# Vampiress Morbidia



## Lauriebeast (Feb 27, 2007)

Here she is completed, although I'd still like to add some type of necklace. Her blouse was made in a silk type fabric and the corset was done in a medium weight damask fabric found in the home decorating section of the fabric store. Fitting her torso was difficult because she really has no waist and she wouldn't lift her arms for me  All in all, I'm quite pleased with how she came out. Progress pics can be viewed here http://hauntforum.com/showthread.php?t=10760


----------



## Lauriebeast (Feb 27, 2007)

More pics.


----------



## Spookineer (Aug 20, 2006)

Did I see her breathe? You are the master Laurie...


----------



## Hauntiholik (May 17, 2006)

She's gorgeous Laurie!


----------



## Bloodhound (Oct 16, 2007)

She is stunning, another incrediable piece!


----------



## Sickie Ickie (Jun 20, 2006)

Holy Sh*T! She's frickin' fantastic!

The only suggestion I'd make is to pad the hips a little more.
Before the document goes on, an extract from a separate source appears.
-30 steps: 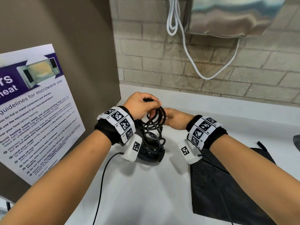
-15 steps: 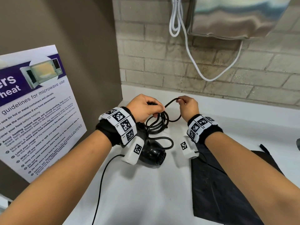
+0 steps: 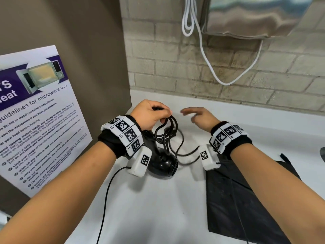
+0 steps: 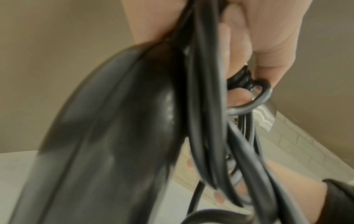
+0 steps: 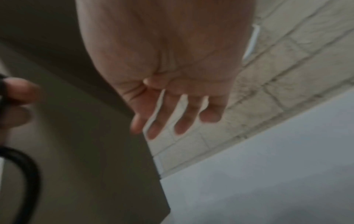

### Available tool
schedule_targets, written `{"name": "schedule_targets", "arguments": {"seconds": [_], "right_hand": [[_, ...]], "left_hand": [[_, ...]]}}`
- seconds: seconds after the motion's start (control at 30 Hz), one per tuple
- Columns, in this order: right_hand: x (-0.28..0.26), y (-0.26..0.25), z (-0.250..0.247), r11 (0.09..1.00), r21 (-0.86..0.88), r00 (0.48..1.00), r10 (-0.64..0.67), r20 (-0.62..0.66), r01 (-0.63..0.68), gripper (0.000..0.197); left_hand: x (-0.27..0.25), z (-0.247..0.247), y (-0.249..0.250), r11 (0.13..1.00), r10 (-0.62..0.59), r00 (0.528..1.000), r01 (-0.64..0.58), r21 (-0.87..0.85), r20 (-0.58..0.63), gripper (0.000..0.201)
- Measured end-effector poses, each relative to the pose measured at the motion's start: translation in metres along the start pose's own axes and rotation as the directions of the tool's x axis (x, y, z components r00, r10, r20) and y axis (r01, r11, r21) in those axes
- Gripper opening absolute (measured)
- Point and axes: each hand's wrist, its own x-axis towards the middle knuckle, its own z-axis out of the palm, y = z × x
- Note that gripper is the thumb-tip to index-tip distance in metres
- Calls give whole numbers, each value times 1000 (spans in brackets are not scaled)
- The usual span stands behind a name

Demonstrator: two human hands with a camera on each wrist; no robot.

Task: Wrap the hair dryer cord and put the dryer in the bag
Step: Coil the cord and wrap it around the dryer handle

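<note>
A black hair dryer (image 3: 162, 164) stands on the white counter (image 3: 158, 205), its handle reaching up under my left hand (image 3: 151, 114). That hand grips the handle top together with several loops of the black cord (image 3: 169, 127); the left wrist view shows the dryer handle (image 4: 114, 128) and the cord loops (image 4: 206, 106) held by my curled fingers (image 4: 268, 50). A loose stretch of the cord trails right across the counter. My right hand (image 3: 197, 114) hovers just right of the loops, fingers spread and holding nothing; the spread fingers (image 5: 180, 121) show in the right wrist view. The black bag (image 3: 246, 199) lies flat at the right.
A microwave poster (image 3: 37, 120) leans on the brown wall at the left. A brick wall (image 3: 228, 76) runs behind the counter, with a white cable (image 3: 207, 64) hanging from a steel dispenser (image 3: 255, 16). A thin black wire (image 3: 109, 194) runs from my left wrist camera.
My right hand was pinching the cord and carrying it up over the loops; now it has let go and spread its fingers. My left hand has kept its grip on handle and loops.
</note>
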Motion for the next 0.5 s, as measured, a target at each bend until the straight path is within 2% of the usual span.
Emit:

I always come to your threads with anticipation, cause I get so awed by you!


----------



## Lauriebeast (Feb 27, 2007)

Thanks so much everyone and I agree Sickie, she needs a bit more in the hips and booty.


----------



## Moon Dog (Oct 3, 2006)

So... is she single???


----------



## Ms. Wicked (Nov 14, 2006)

What can I say Laurie? She is so life-like. You really hit the nail on the head with her... she's beautiful and alluring combined with *that* dark side.

I like the color combination of her attire. The mossy green works very well with the eggplant.
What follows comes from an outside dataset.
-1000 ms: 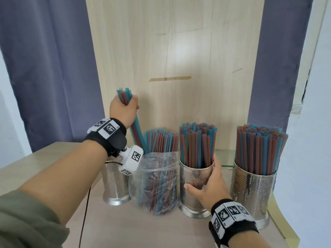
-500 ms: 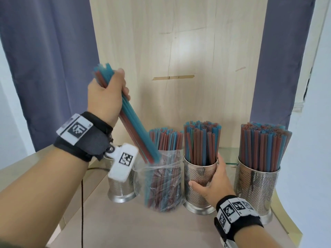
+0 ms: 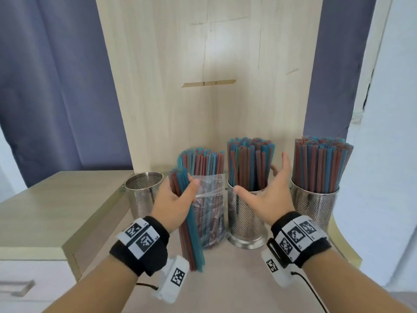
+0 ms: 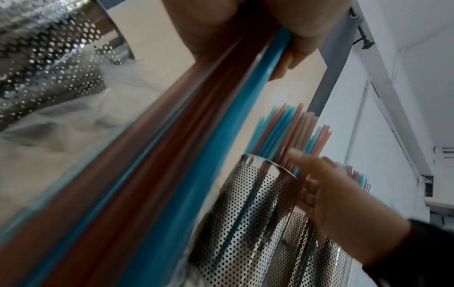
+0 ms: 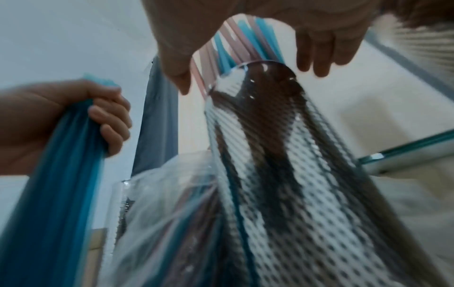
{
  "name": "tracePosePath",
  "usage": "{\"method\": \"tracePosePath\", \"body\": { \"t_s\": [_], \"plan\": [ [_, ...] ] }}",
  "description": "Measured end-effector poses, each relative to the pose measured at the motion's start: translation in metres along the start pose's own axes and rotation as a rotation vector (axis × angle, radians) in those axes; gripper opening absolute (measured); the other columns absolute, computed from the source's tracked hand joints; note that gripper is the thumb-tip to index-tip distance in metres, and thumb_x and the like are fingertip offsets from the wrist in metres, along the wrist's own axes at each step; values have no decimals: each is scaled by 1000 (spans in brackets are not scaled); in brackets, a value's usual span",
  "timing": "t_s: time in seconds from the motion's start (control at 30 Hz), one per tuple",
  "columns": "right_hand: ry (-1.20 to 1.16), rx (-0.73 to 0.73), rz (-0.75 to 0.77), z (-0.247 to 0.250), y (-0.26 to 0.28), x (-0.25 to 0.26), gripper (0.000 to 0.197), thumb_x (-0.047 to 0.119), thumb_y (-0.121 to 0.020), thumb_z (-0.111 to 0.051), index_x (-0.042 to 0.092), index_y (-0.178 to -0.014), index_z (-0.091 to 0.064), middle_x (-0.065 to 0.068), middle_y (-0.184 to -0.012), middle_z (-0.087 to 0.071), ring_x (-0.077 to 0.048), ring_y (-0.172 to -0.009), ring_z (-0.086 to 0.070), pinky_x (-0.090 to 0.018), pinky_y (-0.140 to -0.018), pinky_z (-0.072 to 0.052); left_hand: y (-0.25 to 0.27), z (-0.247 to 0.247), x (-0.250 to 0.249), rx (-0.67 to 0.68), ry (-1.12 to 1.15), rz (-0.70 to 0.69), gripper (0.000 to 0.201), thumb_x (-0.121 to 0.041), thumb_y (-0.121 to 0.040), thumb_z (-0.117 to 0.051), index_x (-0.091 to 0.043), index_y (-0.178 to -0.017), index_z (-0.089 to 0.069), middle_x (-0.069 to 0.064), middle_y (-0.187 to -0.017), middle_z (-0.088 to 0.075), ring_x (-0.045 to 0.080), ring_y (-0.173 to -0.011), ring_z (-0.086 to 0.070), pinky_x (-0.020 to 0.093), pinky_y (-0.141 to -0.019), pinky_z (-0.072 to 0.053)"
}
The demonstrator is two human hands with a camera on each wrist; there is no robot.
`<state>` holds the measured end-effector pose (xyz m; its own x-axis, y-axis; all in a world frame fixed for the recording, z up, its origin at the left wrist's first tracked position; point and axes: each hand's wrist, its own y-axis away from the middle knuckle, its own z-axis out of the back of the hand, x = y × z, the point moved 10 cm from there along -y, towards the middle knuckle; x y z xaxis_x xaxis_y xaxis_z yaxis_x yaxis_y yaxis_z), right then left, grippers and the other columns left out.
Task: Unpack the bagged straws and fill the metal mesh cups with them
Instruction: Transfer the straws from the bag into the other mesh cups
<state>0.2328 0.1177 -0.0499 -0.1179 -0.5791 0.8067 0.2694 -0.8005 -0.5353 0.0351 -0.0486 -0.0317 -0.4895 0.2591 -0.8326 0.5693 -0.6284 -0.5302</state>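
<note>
Nearest the camera, the left hand grips a bundle of blue and brown straws, thumb and fingers curled round its upper part; the bundle stands almost upright, slightly tilted, its lower ends hanging just above the pale tabletop, in front of the bag; the right hand is spread wide, fingers straight, thumb out to the left, holding nothing, its palm facing the middle mesh cup and its fingers reaching up beside that cup's straws; whether the palm touches the cup cannot be told. Just behind the bundle stands a clear plastic bag still packed with upright straws, their tips showing above its open mouth; the middle mesh cup stands just right of the bag, crammed with straws; a second full mesh cup stands further right, near the table's edge; an empty mesh cup stands left of the bag, partly hidden by the left hand. Behind all of them rises a light wooden panel; purple curtains hang on both sides of it.
</note>
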Motion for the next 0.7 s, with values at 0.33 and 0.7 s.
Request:
{"method": "tracePosePath", "body": {
  "t_s": [0.33,0.7],
  "plan": [
    [69,-85,-87,-9,-17,20,131,33,-67,-88,29,-153,11,-6,-153,-34,-24,-133,-44,-33,-110,-34,2,3,6,-80,1,4,17,-28,-93,-62,-17,-82,-55,0,-67,-55,9,-59,-53,21,-62,-44],
    [-40,209,-159,-10,-33,-23,70,29,-69,-88,15,-128,-53,8,-107,-66,-6,-98,-65,-10,-67,-51,2,7,5,-89,-8,14,17,-27,-93,-62,-16,-84,-55,4,-70,-56,12,-62,-54,23,-63,-45]
  ]
}}
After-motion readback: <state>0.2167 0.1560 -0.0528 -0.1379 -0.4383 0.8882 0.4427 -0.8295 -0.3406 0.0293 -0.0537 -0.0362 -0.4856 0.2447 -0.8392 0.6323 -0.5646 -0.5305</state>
You really are a true artist. I love her.


----------



## skeletonowl (Aug 8, 2006)

wow great, great job!


----------



## TearyThunder (Jul 1, 2006)

OMFG!!!!!!!!!!! She's breathtaking!!!!!! I'm awed!!!!!!!!!


----------



## Dr Morbius (Sep 21, 2004)

It's cool when the costume pulls the whole piece together. Very wow-riffic!


----------



## Lilly (Jun 13, 2006)

Your choice in fabric and color was excellent..coinciding with the hair and the eyes.
She is very lifelike indeed. 
Fantastic Art Laurie.....
personnally I dont think any padding needed, she'll end up looking gypsyish then.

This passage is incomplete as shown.